In 1983, Andrea Dworkin gave a speech at the Midwest Regional Conference of the National Organization for Changing Men, in which she made the link between male supremacy and being the person who is “not supposed to cry” perfectly clear:

I’m sorry that you feel so bad – so uselessly and stupidly bad – because there is a way in which this really is your tragedy. And I don’t mean because you can’t cry. And I don’t mean because there is no real intimacy in your lives. And I don’t mean because the armor that you have to live with as men is stultifying: and I don’t doubt that it is. But I don’t mean any of that.

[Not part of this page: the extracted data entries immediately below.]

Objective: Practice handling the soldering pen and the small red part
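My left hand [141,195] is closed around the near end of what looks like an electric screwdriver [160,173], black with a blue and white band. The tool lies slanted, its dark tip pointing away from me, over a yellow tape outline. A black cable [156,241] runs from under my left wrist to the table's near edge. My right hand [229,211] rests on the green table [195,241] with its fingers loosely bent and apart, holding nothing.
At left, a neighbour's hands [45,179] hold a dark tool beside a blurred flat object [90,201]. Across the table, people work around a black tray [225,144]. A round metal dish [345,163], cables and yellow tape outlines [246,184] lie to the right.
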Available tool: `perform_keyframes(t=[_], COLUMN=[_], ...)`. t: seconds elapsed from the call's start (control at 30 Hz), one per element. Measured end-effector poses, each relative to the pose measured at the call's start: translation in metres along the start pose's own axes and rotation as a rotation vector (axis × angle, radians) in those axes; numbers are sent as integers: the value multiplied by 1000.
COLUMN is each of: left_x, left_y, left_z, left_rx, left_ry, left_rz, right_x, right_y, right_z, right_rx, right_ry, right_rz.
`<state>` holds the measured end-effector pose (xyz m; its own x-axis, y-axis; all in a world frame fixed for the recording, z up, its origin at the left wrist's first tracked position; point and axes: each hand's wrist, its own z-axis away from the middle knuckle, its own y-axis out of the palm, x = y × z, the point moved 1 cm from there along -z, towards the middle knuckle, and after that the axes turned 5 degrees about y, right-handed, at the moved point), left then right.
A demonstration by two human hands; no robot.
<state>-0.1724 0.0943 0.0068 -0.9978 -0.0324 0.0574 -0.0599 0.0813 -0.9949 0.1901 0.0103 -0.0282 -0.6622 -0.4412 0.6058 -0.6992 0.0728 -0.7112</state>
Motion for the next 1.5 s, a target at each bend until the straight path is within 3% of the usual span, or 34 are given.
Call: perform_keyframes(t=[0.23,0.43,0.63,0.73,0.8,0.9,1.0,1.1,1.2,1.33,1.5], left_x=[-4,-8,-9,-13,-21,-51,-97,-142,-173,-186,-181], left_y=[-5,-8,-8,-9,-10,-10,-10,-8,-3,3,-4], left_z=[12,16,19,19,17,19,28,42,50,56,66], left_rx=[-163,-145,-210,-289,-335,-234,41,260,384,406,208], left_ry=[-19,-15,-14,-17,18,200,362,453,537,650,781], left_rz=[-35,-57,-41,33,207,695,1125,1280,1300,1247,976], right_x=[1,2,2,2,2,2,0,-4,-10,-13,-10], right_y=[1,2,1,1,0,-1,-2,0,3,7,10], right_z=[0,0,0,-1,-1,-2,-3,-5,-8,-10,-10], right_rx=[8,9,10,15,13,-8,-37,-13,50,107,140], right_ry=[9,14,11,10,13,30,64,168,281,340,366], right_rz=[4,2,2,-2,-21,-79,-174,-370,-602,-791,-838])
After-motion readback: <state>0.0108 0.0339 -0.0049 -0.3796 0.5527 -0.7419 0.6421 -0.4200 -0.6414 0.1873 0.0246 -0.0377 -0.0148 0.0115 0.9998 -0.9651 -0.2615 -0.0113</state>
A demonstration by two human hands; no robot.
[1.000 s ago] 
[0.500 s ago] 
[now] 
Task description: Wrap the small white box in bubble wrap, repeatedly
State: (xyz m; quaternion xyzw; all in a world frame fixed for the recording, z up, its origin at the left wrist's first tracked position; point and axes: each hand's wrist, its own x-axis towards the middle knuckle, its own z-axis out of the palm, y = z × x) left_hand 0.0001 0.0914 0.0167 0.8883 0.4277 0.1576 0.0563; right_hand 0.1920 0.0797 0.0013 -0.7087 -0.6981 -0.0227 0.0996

I mean that there is a relationship between the way that women are raped and your socialization to rape and the war machine that grinds you up and spits you out: the war machine that you go through just like that woman went through Larry Flynt’s meat grinder on the cover of Hustler. You damn well better believe that you’re involved in this tragedy and that it’s your tragedy too. Because you’re turned into little soldier boys from the day that you are born and everything that you learn about how to avoid the humanity of women becomes part of the militarism of the country in which you live and the world in which you live. It is also part of the economy that you frequently claim to protest.

It’s a powerful, remarkable speech and I’d advise everyone to read it. Because the point is not that boys need more of the same masculine bullshit thrown their way, albeit with the “right” to cry thrown in, but that until they start seeing women as human beings, their own humanity is held in check. We can’t leave it to the self-appointed guardians of boyhood to solve this problem. Unlike feminists, they wouldn’t even know where to start.